Taita Facundo sabía y muy bien montar en pelo y andar al galope, así, sin cabezal ni riendas, encima del potro como si con él hubiera nacido, como si los dos formaran parte de un mismo y único ser. Se había criado así desde niño, trotando todo el tiempo, atravesando la llanura verde, a veces amarilla de tanto trigo o tanto girasol, pero siempre, siempre, tan hermosa y esbelta…

Había aprendido a arriar el ganado desde pequeño, siguiendo al viejo, con el Coquí y el Piluso que eran los perros de esos tiempos, llevándolo y trayéndolo por la amplia llanura, de un campo a otro, de una hacienda a la otra, de un lugar hacia el otro, con toda comodidad, como si fueran ellos encantadores de reses, y así pasaban el tiempo, mateando cimarrones bajo el sereno eterno, iluminado de estrellas en las noches claras de tanta luna, acurrucados junto al potro bajo el poncho para pasar la helada, esa helada temible del invierno que baja despacito y se va metiendo entre los huesos…

“Las penas y las vaquitas/ se van por la misma senda/ las penas son de nosotros/ las vaquitas son ajenas”, cantaba don Ata, y con razón, che, que esto de llevar y traer y traer y llevar lo que no es de uno a la larga cansa, che, sin condiciones de vida medianamente humanas, en algún momento se compenetran y al final los arrieros terminan siendo como una parte más del ganado, equino o vacuno, pero casi como identificados con su misma naturaleza, sin derecho a reclamos de ningún tipo, sin poder demorarse en nada, aunque las condiciones metereológicas fueran adversas, casi como el arnés o la herradura eran, casi como una parte más del paisaje.

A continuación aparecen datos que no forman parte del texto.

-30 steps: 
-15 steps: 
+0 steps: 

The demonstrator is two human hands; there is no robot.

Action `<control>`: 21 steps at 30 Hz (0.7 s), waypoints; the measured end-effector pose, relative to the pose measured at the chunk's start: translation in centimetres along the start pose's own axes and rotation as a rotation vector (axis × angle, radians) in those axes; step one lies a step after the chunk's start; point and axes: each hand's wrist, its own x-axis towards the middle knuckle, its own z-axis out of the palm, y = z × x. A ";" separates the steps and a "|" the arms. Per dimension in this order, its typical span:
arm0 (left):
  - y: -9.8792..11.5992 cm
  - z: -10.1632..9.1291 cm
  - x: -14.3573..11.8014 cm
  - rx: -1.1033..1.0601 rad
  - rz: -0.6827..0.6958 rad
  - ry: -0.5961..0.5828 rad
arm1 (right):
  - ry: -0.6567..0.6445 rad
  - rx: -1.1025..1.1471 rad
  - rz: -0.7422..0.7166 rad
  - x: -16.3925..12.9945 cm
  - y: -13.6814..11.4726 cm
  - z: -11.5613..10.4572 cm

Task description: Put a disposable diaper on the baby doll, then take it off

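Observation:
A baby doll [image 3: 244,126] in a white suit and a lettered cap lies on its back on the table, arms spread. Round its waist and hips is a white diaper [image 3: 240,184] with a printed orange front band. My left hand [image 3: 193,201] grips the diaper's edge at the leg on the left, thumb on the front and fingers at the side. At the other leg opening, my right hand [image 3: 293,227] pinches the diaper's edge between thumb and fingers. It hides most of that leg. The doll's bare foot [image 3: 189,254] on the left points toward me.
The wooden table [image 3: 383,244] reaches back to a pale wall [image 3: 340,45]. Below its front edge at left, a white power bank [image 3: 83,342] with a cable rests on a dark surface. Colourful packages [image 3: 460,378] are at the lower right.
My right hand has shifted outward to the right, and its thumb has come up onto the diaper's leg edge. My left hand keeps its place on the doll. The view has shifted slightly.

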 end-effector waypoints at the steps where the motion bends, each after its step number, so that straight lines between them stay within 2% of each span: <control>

Taita Facundo sabía ser parte de su potro como si fueran tan sólo uno.

 Lo amaba desde la punta de la crin hasta el vaso.

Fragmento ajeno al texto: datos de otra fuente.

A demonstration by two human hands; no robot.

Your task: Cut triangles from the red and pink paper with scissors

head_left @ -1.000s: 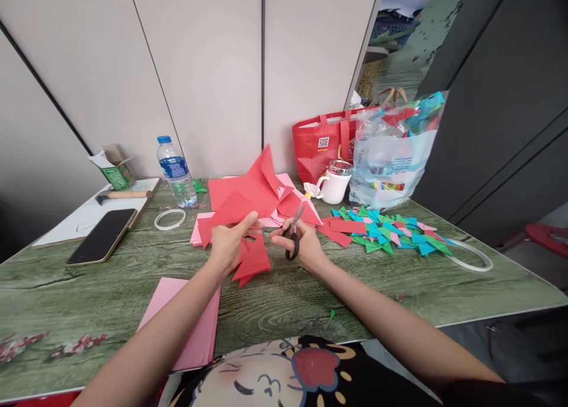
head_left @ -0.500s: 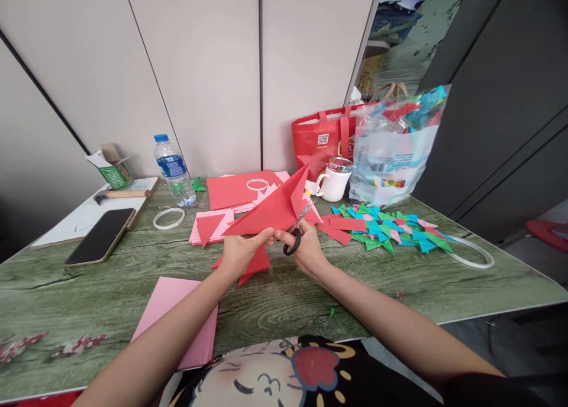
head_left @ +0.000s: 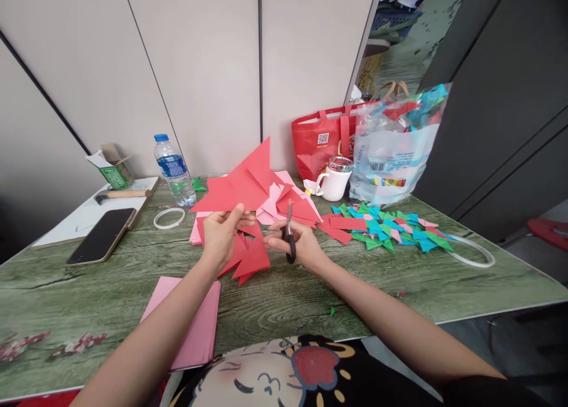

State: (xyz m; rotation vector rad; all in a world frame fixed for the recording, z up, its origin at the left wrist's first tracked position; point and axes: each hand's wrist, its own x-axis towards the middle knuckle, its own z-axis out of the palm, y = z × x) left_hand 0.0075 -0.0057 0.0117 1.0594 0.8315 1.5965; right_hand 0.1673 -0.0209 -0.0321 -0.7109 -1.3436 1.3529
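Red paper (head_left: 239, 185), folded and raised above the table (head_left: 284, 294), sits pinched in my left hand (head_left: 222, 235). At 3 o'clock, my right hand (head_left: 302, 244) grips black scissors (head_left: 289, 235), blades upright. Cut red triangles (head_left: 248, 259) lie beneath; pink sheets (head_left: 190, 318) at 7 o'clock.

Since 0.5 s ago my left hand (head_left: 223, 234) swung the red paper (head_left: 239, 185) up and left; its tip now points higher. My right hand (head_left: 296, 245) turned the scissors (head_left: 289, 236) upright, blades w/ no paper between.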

 Pero no lo vio venir esta vez.

  No supo darse cuenta, no sé si eran los años ya de tanto andar o fue la distracción de ese momento.

Fue una noche de luna que no sé por qué de pronto se oscureció como un demonio trasandino y fue entonces cuando las ráfagas de viento empezaron a azotar a las reses que asustadas, trataron de empezar a dispersarse para guarecerse en algún recoveco del paisaje. Como si eso fuera poco un enorme relámpago cruzó el cielo, casi tan grande como el firmamento mismo y tras él un estruendoso trueno, como el aullido de una multitud de muertos sonó en la inmensidad del llano.

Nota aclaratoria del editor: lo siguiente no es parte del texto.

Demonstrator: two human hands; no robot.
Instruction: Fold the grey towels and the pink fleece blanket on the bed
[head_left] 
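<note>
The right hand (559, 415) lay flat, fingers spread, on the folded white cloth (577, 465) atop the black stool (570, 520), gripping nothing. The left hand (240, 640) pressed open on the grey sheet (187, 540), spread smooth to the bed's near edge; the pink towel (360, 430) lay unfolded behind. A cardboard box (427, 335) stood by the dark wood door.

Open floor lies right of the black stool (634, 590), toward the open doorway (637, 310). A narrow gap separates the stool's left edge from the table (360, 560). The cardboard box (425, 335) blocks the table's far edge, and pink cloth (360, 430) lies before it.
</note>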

Fue entonces, tan sólo entonces, que Taita Facundo se dio cuenta de que su pingo estaba mucho más que espantado y volaba como un endemoniado llevándolo a él en el lomo y llevándoselo con él avanzó como una furia liberada hacia el borde del camino, allá en donde el abismo empezaba y allí sin otear ni olfatear el peligro, se arrojó, volando como venía, hacia el fondo del precipicio, cayendo las dos almas abrazadas al espanto hacia el fondo del cañón del río Atuel, donde se estrellaron en un aullido que al unísono lanzaron y desde el que nunca, nunca, pudieron salir vivos jamás.